**Data for this exercise**
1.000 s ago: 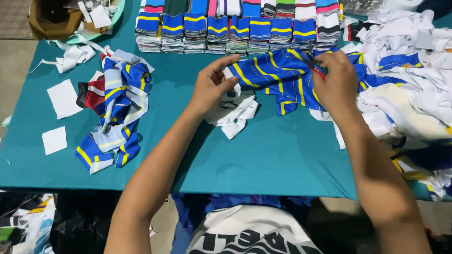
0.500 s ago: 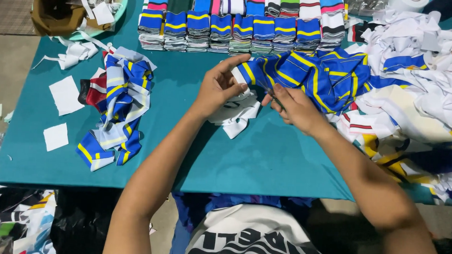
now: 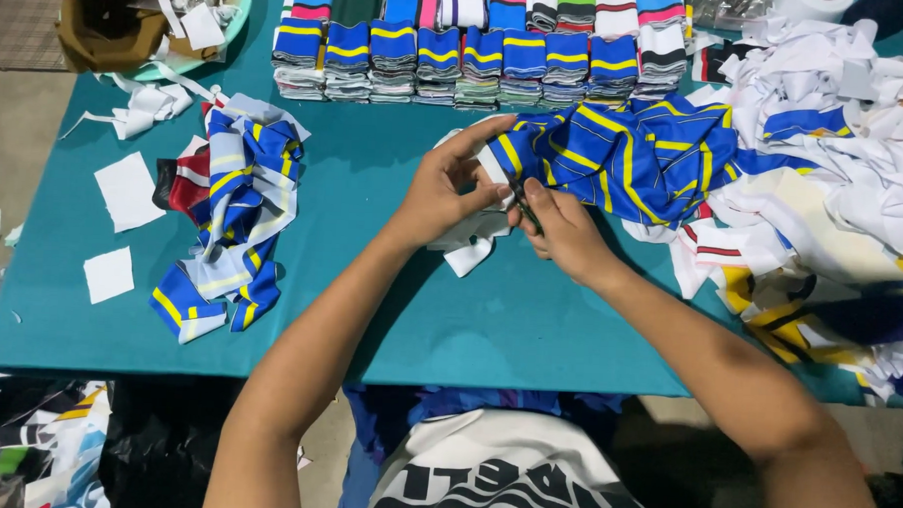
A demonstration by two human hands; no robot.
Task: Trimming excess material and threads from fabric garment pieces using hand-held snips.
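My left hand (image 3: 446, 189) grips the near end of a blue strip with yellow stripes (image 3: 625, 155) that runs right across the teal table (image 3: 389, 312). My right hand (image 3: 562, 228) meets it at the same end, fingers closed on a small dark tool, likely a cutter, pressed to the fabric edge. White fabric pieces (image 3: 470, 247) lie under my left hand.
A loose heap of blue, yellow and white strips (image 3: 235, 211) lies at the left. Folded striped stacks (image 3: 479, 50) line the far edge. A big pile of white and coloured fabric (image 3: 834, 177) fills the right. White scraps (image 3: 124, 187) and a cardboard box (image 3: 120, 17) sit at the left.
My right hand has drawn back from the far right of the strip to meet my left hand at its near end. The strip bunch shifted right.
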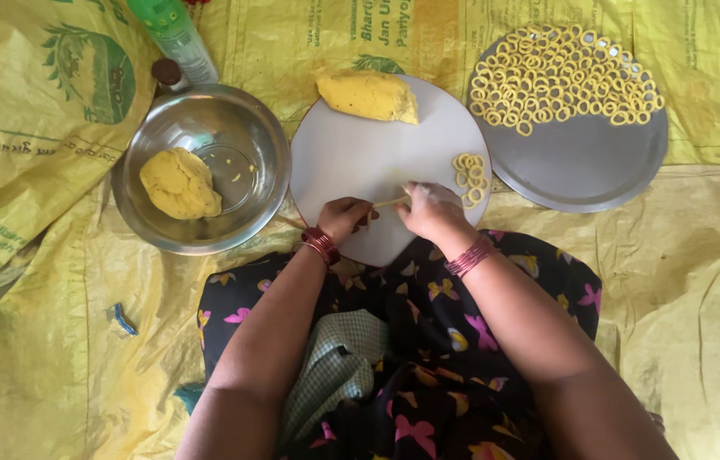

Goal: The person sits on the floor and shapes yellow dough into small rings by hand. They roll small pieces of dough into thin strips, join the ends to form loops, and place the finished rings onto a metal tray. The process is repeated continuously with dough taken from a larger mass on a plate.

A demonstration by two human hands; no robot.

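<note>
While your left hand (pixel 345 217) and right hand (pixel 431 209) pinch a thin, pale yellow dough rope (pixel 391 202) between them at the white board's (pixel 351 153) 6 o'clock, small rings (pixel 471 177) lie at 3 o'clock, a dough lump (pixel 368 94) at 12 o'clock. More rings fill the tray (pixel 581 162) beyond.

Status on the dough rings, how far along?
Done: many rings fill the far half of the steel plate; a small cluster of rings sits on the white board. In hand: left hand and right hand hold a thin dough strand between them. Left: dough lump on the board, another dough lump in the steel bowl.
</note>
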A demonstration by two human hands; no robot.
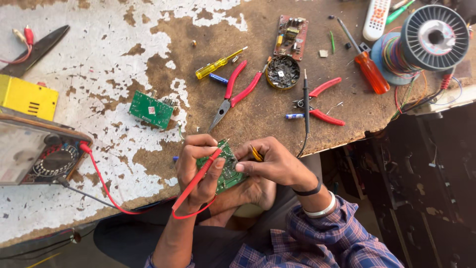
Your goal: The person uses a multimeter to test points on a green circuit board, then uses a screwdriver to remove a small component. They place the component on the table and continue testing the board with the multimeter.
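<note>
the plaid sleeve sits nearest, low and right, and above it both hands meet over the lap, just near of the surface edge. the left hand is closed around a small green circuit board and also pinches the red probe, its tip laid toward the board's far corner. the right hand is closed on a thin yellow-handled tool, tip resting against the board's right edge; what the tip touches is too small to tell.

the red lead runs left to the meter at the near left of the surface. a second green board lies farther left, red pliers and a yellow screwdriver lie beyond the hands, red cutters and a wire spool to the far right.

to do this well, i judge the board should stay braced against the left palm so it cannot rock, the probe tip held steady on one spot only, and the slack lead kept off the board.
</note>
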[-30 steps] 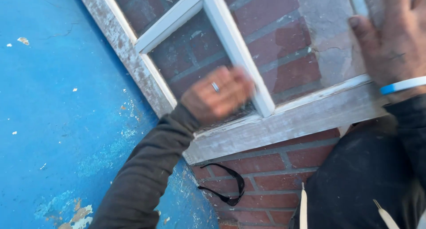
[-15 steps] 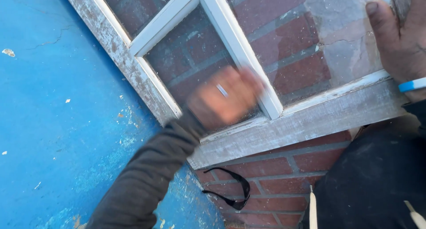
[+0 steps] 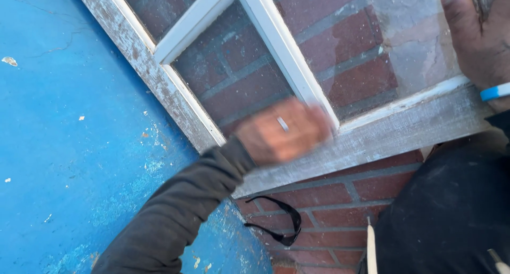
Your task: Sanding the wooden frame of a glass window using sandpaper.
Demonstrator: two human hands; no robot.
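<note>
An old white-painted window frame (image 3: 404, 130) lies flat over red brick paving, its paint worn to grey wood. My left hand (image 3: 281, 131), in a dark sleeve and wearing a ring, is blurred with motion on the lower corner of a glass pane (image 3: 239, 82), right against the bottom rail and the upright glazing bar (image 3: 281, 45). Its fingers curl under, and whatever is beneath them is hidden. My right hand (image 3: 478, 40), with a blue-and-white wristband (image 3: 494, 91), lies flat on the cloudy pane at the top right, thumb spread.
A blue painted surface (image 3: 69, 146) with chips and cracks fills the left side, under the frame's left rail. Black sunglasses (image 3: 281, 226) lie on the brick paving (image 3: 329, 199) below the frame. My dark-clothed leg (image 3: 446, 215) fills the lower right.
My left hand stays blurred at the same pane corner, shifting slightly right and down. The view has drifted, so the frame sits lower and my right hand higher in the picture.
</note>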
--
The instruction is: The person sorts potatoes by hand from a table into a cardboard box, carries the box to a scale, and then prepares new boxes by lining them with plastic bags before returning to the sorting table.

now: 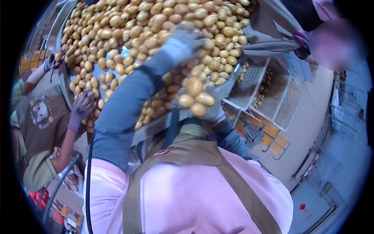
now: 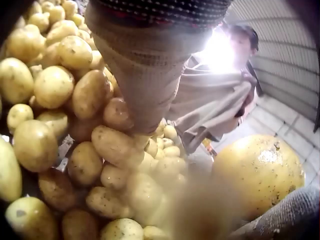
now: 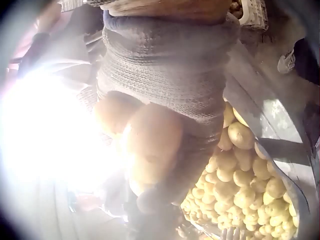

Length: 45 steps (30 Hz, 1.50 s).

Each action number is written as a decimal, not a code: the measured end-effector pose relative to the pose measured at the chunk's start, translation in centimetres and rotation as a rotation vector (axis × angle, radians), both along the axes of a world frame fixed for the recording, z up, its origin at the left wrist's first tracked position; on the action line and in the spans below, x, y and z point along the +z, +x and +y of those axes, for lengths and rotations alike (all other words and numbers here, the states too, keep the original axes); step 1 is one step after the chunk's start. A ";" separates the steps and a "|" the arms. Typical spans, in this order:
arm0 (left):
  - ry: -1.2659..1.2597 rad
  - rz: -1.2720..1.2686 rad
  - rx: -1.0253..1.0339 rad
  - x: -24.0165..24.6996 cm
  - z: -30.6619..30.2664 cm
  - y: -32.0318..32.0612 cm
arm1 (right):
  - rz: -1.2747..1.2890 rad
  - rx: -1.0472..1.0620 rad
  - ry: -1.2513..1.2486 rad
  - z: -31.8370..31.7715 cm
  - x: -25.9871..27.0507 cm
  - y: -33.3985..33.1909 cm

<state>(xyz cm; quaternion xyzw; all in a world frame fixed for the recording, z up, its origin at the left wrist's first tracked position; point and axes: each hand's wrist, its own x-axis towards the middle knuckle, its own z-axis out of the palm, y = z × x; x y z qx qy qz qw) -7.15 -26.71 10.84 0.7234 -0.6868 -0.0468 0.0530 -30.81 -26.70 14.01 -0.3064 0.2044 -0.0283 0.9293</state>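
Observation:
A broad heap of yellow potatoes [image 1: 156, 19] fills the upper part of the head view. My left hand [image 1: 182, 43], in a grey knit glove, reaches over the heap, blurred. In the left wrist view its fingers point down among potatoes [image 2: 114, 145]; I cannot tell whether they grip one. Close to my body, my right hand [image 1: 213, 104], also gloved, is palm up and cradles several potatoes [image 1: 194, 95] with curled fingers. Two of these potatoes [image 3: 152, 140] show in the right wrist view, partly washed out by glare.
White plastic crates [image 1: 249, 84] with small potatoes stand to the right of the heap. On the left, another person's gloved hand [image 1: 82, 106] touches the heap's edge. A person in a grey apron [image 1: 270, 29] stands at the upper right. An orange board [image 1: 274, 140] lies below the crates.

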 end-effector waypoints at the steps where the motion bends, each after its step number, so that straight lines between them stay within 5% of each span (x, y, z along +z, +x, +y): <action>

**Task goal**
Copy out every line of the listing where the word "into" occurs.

**Exercise answer**
Goal: The person sits on the floor and shapes yellow dough into small rings by hand. They roll small pieces of dough into thin strips, join the ends to form loops, and place the finished rings onto a metal tray. The process is repeated continuously with dough taken from a larger mass on a plate.
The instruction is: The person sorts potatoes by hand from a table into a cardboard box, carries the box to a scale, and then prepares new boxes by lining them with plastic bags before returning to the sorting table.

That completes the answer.